Aim of the task:
Using the listing below, set down each line from the line containing "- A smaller" through the line containing "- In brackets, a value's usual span", both ends included, exactly and with nothing added.

*** Opening Supplied data ***

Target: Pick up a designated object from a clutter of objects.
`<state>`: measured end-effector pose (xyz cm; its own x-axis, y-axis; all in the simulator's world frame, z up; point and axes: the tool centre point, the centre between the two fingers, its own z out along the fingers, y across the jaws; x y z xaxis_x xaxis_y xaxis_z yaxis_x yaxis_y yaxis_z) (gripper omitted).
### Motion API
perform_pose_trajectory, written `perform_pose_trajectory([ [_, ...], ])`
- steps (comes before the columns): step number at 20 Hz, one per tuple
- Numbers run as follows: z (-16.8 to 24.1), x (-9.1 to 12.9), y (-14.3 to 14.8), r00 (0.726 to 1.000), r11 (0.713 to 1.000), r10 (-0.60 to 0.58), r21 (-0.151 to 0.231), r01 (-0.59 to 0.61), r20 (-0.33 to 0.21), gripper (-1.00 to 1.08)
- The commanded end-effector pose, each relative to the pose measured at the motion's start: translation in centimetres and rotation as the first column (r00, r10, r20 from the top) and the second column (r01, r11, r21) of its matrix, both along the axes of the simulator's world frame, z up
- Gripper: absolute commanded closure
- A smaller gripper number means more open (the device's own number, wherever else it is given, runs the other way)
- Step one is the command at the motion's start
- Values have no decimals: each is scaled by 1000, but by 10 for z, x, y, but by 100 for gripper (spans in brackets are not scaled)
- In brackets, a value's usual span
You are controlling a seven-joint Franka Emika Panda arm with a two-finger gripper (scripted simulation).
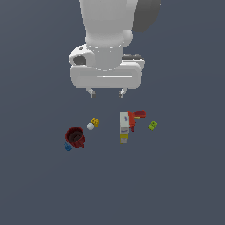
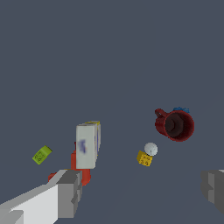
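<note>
End effector (image 1: 106, 92) is spread wide open, gripping nothing, hovering clear above the white-yellow box (image 1: 124, 127) and dark red cup (image 1: 75, 137).

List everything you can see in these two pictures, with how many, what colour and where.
cup: one, dark red, upright, furthest toward the exterior view's left
blue bit: one, blue, right beside the cup
ball: one, white, against the yellow cube
cube: one, yellow, between cup and box
box: one, white with a yellow end, lying flat mid-clutter
L-shaped tool: one, red, alongside the box
block: one, green, furthest toward the exterior view's right
floor: one, dark grey-blue, under everything
arm: one, white, above the clutter
gripper: one, grey fingertips, open, holding nothing
</note>
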<state>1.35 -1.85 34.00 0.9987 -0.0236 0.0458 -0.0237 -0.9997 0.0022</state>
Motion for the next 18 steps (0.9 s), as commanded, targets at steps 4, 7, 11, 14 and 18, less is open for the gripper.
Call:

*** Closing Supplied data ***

Response to the task:
- A smaller gripper number means more open (the device's own number, wherever else it is given, runs the other way)
- Step one is the command at the motion's start
- Values have no decimals: each is scaled by 1000, but by 10 for z, x, y, but by 100 for gripper (spans in brackets are not scaled)
- In brackets, a value's usual span

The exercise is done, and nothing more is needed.